A lone figure walked out of the light. Colt Miller, his leather vest open, his chest heaving with every labored breath. Behind him stood Big Mike, Ghost, and ten other members of the Iron Sullen, their faces grim and silent.

“Put the iron down, boy,” Colt said.

“Get out of here!” Sterling Jr. screamed, though his voice cracked. “My father is Judge Sterling! I’ll have you all in chains by morning!”

“Your father,” Colt said, stepping into the circle, “is currently watching his career evaporate. Big Mike? Show him.”

Mike held up a tablet. On the screen was a live feed of the local news. The Sheriff was being led out of his home in handcuffs. The ticker at the bottom read: MASSIVE CORRUPTION SCANDAL—JUDGE STERLING’S PRIVATE RECORDS LEAKED.

“You see,” Colt said, his voice becoming a ghost of a whisper as his lungs began to fail, “I had nothing to lose. No career. No reputation. No life. So I spent my last forty-eight hours making sure your father lost everything he used to protect you.”

The teenagers began to scatter, their bravado vanishing the moment the protection of their names was stripped away. Only Sterling Jr. remained, holding the iron, his eyes wide with a cornered animal’s rage.

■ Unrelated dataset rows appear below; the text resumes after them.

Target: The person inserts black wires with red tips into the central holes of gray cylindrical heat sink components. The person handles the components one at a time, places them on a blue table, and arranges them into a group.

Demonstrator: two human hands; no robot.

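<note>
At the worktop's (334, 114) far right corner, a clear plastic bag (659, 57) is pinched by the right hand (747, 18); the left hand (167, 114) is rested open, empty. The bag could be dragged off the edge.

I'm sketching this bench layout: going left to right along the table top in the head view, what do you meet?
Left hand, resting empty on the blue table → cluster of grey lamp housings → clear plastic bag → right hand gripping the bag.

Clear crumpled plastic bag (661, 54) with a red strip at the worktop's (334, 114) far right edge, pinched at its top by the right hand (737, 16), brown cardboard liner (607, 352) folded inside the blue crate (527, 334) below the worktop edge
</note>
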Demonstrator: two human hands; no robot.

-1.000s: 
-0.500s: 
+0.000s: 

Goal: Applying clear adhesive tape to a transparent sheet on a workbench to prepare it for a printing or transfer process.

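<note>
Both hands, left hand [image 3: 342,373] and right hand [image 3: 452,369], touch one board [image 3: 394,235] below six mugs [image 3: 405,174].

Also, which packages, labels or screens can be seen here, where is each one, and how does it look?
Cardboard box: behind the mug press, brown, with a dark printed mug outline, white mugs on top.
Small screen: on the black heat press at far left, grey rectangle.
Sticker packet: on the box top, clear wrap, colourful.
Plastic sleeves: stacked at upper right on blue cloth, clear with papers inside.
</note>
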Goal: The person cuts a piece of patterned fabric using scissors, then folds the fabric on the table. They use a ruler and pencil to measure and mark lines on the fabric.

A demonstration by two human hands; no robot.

“You ruined my life!” Sterling shrieked. He lunged, not at Colt, but at Jamie.

Colt didn’t have the speed he used to have. He didn’t have the breath. But he had the instinct.

He threw himself between the glowing iron and his son.

The searing heat tore through Colt’s shoulder, the smell of burning leather and flesh filling the air. Colt didn’t scream. He grabbed Sterling Jr. by the throat with a hand that had spent fifteen years breaking rocks in a yard.

“I am the monster your father told you stories about,” Colt hissed into the boy’s ear. “And if you ever look at my son again, I will come back from the grave to drag you down with me.”

He flung the boy away like a piece of refuse. Sterling Jr. scrambled into the darkness, weeping.

Colt collapsed to his knees, the rain cold against his burned skin. Jamie ran to him, catching him before he hit the mud.

“Why?” Jamie cried, holding the man he didn’t know. “Why did you do this for me?”

Colt looked up, the world blurring at the edges. He reached up with a trembling hand and touched the star-shaped mark on Jamie’s neck.

“Because…” Colt coughed, a spray of red hitting the gravel. “Because you’re the only thing I ever did that was beautiful.”